The use of terror groups such as Lashkar-e-Taiba by Pakistan’s Inter Services Intelligence came in for a lambasting at the House of Representatives during a hearing yesterday on foreign policy priorities and needs amidst economic challenges in South Asia.
In a well-attended hearing at the Rayburn Building on Capitol Hill, members of Congress pressed top Obama administration officials on the core question of why, after $20 billion had been pumped into Pakistan over the last decade and over a billion dollars had been supplied under the Kerry-Lugar-Berman bill, anti-American sentiment in Pakistan was still so strong.
Putting it bluntly, House Foreign Affairs Committee Chairman Steve Chabot, Republican of Ohio, said, “The question is basically we spent all this money and they still hate us. What should we do about that?”
Congressman Chabot also added that despite efforts “The fact remains that Pakistani and U.S. strategic interests diverge on certain issues – especially those concerning Islamist terrorist groups like Lashkar-e-Taiba, which the Pakistani ISI continues to view as a strategic asset vis-a-vis India.”
Mr. Chabot also said that “years of Pakistani mistrust of the U.S. has resulted in a relationship in which cooperation on certain issues is often accompanied by obstruction on others,” adding that the Enhanced Partnership with Pakistan Act of 2009 was supposed to convey to Pakistan that the U.S. interest is in a strategic partnership and not just a transactional relationship.
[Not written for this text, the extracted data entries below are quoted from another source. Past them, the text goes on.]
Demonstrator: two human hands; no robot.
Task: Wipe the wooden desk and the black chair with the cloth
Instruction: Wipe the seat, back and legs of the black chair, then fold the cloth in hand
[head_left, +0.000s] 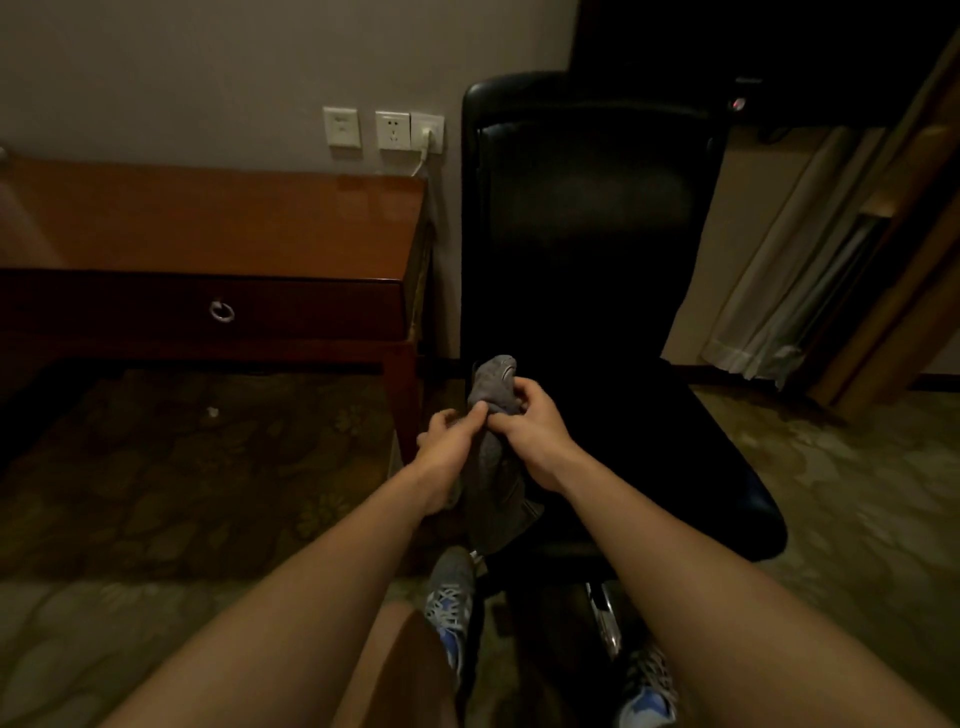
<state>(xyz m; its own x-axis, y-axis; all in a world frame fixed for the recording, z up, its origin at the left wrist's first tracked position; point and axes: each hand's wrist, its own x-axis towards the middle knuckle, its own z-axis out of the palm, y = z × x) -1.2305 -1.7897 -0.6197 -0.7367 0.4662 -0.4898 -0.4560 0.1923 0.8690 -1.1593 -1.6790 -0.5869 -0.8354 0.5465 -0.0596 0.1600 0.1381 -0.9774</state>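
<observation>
A grey cloth (493, 467) hangs bunched between both hands, over the left front edge of the black chair (592, 249). My left hand (447, 452) pinches the cloth's upper part from the left. My right hand (530, 431) grips it from the right, fingers curled over the fold. The chair has a tall black back and a glossy black seat (696, 467) in front of me. The wooden desk (218, 223) stands to the left of the chair, against the wall, its glossy top bare.
The desk has a dark drawer with a ring pull (222, 310). Wall sockets with a plugged white cable (423, 140) sit above the desk's right end. Light curtains (779, 291) hang at the right. Patterned carpet covers the floor, and my shoes (452, 613) stand by the chair base.
</observation>
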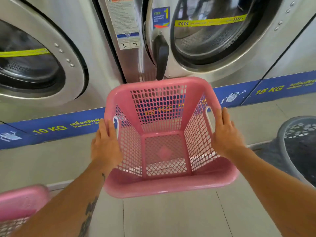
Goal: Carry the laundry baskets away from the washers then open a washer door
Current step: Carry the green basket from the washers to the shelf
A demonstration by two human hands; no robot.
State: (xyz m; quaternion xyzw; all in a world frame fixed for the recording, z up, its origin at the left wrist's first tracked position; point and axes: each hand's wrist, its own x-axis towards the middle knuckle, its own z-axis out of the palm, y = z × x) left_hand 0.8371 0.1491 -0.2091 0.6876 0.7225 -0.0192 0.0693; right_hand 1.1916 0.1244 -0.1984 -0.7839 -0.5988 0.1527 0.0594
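Note:
An empty pink laundry basket [169, 185] with mesh walls is in the middle of the view, in front of the right washer. My left hand [105, 144] lies flat against its left rim beside the handle slot. My right hand [225, 134] lies flat against the right rim beside the other slot. The fingers of both hands look straight and my thumbs are hidden. The right washer door [213, 31] is closed, with its black handle [160, 55] just above the basket's far rim. The left washer door [34, 62] is closed too.
A second pink basket [18, 207] shows at the bottom left by my left forearm. A grey basket [297, 147] stands at the right edge. A blue strip [51, 129] runs along the washers' base. Pale floor tiles [171, 218] lie below the basket.

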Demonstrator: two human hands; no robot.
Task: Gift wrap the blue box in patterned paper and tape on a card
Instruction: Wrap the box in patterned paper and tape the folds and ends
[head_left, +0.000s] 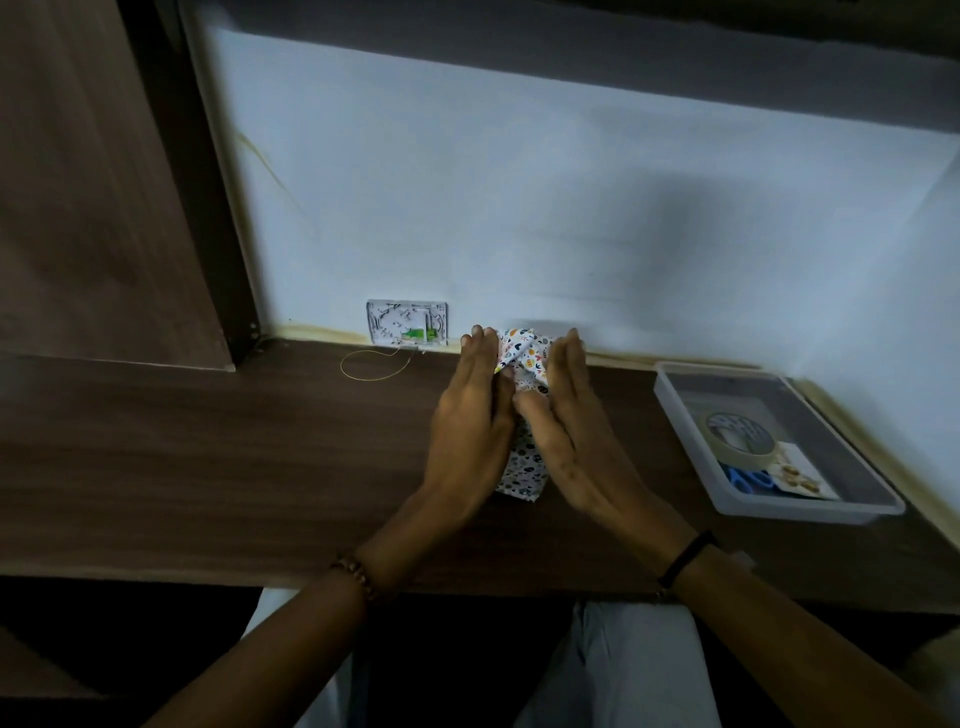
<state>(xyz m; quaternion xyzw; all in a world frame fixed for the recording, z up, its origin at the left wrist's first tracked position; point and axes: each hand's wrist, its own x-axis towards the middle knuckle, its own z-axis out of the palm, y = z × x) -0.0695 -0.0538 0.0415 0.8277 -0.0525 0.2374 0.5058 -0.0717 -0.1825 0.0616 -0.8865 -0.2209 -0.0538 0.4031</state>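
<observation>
Brown wood-grain desk (260, 457) fills the head view, the only view given. The parcel sits at its middle, close to the wall (519, 182). Patterned paper (525, 358) covers it wherever it shows, so no blue of the box can be seen (presumably it is inside).

The left hand (467, 421) lies flat against the parcel's left side and the right hand (576, 431) against its right side. Both have straight fingers pointing away from the person. The thumbs turn inward over the top and seem to hold the paper down, though I cannot tell whether they pinch a seam. Neither hand curls round anything.

The parcel's long axis runs straight away from the person, from a near corner below the palms to a far end past the fingertips. At that far end the paper stands in loose, creased flaps, which looks like the end fold in progress. The parcel sits squarely between the hands, so neither is nearer to it.

A clear tray (810, 508) stands well apart on the right, holding tape (743, 457), blue scissors (748, 479) and a card (797, 470). The right hand is much the nearer to it. Taping would therefore likely fall to that hand while the left keeps the fold pressed, or the flaps may spring open.
</observation>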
Congressman Gary Ackerman, Democrat of New York, said in a similar vein that the U.S. itself had “failed India” in that it had not used its diplomatic leadership and agenda-setting capability to “focus global attention to the threat to India from Pakistan-based terrorists, such as Lashkar-e-Taiba, that continue to raise money from all over the world.”
Contrarily Mr. Ackerman said that the U.S.’ relations with India were still too narrow and shallow, and “Some of the responsibility is ours, some is theirs.” In particular Congressman Ackerman noted that on the economic side “There is still too much opportunity being lost to outdated rules, regulations and laws limiting the attractiveness and accessibility of India as a destination for business and investment.”
Responding to some of the questions from the panel Robert Blake, Assistant Secretary of State for South and Central Asian Affairs, highlighted the State Department’s optimism regarding the recent resumption of talks between India and Pakistan and the demonstration of good will by both sides.
He had positive words especially for the fact that “Both countries made important strides during the home secretary talks last week by agreeing to set up a hotline between their two governments to share information about the threats of terrorism and to share and facilitate the work of commissions investigating terrorist attacks.”
Mr. Blake also underscored the growing importance of trade and investment in boosting the bilateral relationship, explaining that during President Barack Obama’s visit to India last November, trade deals in excess of $14.9 billion in total value were announced, “with $9.5 billion in U.S. export content supporting almost 54,000 jobs.”
Contrary to some recent statements emanating from Congress regarding U.S. jobs lost to outsourcing by Indian companies, Mr. Blake noted that India was also “among the fastest-growing sources of investment into the U.S.” and in the last decade, investment capital coming from India to the U.S. grew at an annualised rate of 53 per cent, touching $4.4 billion in 2009.
“The strategic partnership with India will remain among our top foreign policy priorities,” Mr. Blake said.